Modeling the Emotional State of Computer Users - Semantic Scholar

10 downloads 1513 Views 27KB Size Report
Papers from the 1998 AAAI Fall Symposium, October 23-25, Orlando, Florida, Technical Report. FS-98-03, AAAI Press, 37-42. [Cahn 1989] Cahn, Janet E., ...
Modeling the Emotional State of Computer Users Gene Ball Senior Researcher, User Interface Group Jack Breese Assistant Director Microsoft Research One Microsoft Way Redmond, WA 98052 425-936-5653 [email protected], [email protected] ABSTRACT

We describe the structure of a Bayesian network designed to monitor the behavior of a user interacting with a conversational computer and use that information to estimate the user’s emotional state. Our model of emotional state uses two discrete dimensions, valence (bad to good) and arousal (calm to excited), to capture the dominant aspects of physical emotional response. Emotion is expressed behaviorally in a variety of ways, including by linguistic choices, qualities of vocal expression, and movement. In this paper, we focus on vocal expression, and its correlation with emotional state, using the psychological literature to suggest the appropriate parameterization of our Bayesian model. Introduction

Within the human-computer interaction community there is a growing consensus that traditional WIMP (windows, icons, mouse, and pointer) interfaces need to become more flexible, adaptive, and humanoriented [Flanagan 1997]. Simultaneously, technologies such as speech recognition, text-to-speech, video input, and advances in computer graphics are providing increasingly rich tools to construct such user interfaces. These trends are driving growing interest in agent- or character-based user interfaces exhibiting quasi-human appearance and behavior. One aspect of developing such a capability is the ability of the system to recognize the emotional state and personality of the user and respond appropriately [Picard 1995, Reeves 1995]. Research has shown that users respond emotionally to their computers. Emotion and personality are of interest to us primarily because of the ways in which they influence behavior, and precisely because those behaviors are communicative-- in human dialogues they establish a channel of social interaction that is crucial to the smoothness and effectiveness of the conversation. In order to be an effective communicant, a computer character needs to respond appropriately to these signals from the user and should produce its own emotional signals that reinforce, rather than confuse, its intended communication.
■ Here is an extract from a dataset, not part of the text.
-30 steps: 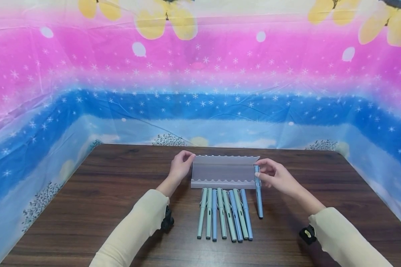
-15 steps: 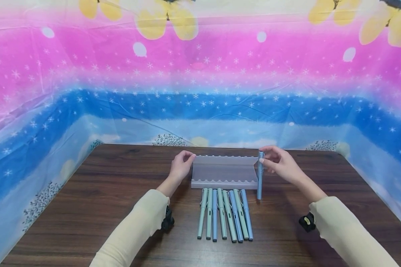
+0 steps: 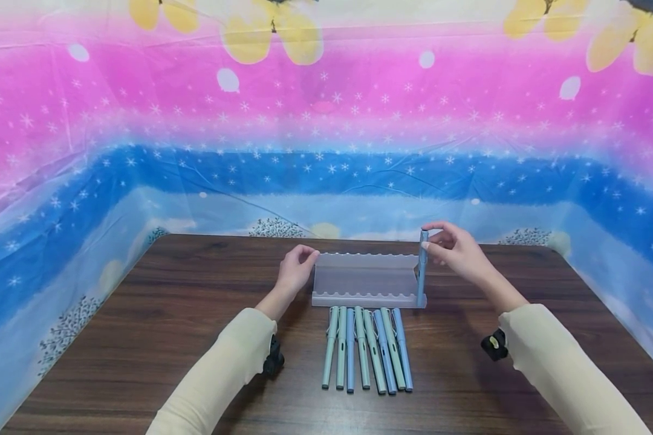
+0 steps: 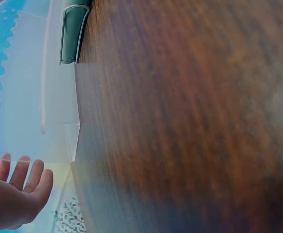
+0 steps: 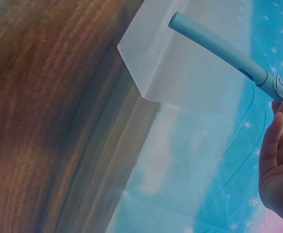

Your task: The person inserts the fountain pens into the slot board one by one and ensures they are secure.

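Observation:
A translucent pen stand (image 3: 364,278) with scalloped front and back edges stands on the table. At its back left corner my left hand (image 3: 294,266) pinches the edge; in the left wrist view that hand (image 4: 22,191) shows its fingers along the stand's end. A blue fountain pen (image 3: 422,266) is in my right hand (image 3: 453,249), gripped near its capped top. It is nearly upright at the stand's right end. The right wrist view shows the pen's barrel end over the stand (image 5: 151,53); whether they touch, I cannot tell.
Several green and blue pens (image 3: 364,350) lie side by side on the brown wooden table (image 3: 196,284), just in front of the stand. A patterned pink and blue cloth (image 3: 326,121) hangs behind the table and along both sides.
My right hand has lifted the blue pen up and away from me, from beside the stand's front right corner to over its right end. The left hand and the stand stay put.

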The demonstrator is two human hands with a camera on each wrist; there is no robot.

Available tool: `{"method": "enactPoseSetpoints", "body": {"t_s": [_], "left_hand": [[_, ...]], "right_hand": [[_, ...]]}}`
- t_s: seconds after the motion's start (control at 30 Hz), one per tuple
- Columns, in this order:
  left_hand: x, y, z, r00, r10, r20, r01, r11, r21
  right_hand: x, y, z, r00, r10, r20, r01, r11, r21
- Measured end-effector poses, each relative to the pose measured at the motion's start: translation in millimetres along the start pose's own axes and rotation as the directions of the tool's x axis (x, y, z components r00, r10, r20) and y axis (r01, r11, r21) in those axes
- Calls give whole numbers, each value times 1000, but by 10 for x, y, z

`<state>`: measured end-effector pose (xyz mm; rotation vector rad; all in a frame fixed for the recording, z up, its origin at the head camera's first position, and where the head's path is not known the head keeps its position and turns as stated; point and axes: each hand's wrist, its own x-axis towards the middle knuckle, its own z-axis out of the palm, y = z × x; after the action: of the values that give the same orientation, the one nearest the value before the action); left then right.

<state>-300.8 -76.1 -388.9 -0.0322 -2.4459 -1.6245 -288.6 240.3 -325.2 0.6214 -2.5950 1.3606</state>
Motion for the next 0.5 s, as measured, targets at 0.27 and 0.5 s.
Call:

There are two crucial issues on the path to what Picard has termed affective computing [Picard 1997]: •

Providing a system with a mechanism to infer the likely emotional state and personality of the user, and



Providing a mechanism generating behavior in an agent (e.g. speech and gesture) consistent with a desired personality and emotional state.

In earlier work [Breese 98], we showed that a Bayesian network can be used to relate the internal states of emotion to the external behaviors that they cause. The network can then be used to generate behaviors in an animated agent that appropriately express the emotional state that it is intended to portray. In this paper we focus on the diagnostic side of the problem, where the same causal network can be used to discover the internal emotional states which are most consistent with the behaviors that the system observes in the human user.

1

Modeling Emotion

The understanding of emotion is the focus of an extensive psychology literature. In this work, we adopt a simple model in which the current emotional state is characterized by discrete values along just two dimensions. These internal states are then treated as unobservable variables in a Bayesian network model. We construct model dependencies based on purported causal relations from these unobserved variables to observable quantities (external expressions of emotion) such as word choice, facial expression, speech speed, etc. Bayesian networks are an appropriate tool due to the uncertainty inherent in this domain. The flexibility of dependency structures expressible within the Bayes net framework make it possible to integrate the various expressions of emotion in a single model that is easily extended and modified. Emotion is the term used in psychology to describe short-term variations in internal mental state, including both physical responses like fear, and cognitive responses like jealousy. We focus on two basic dimensions of emotional response [Lang 1995] that can usefully characterize nearly any experience: •

Valence represents overall happiness encoded as positive (happy), neutral, or negative (sad).



Arousal represents the intensity level of emotion, encoded as excited, neutral, or calm.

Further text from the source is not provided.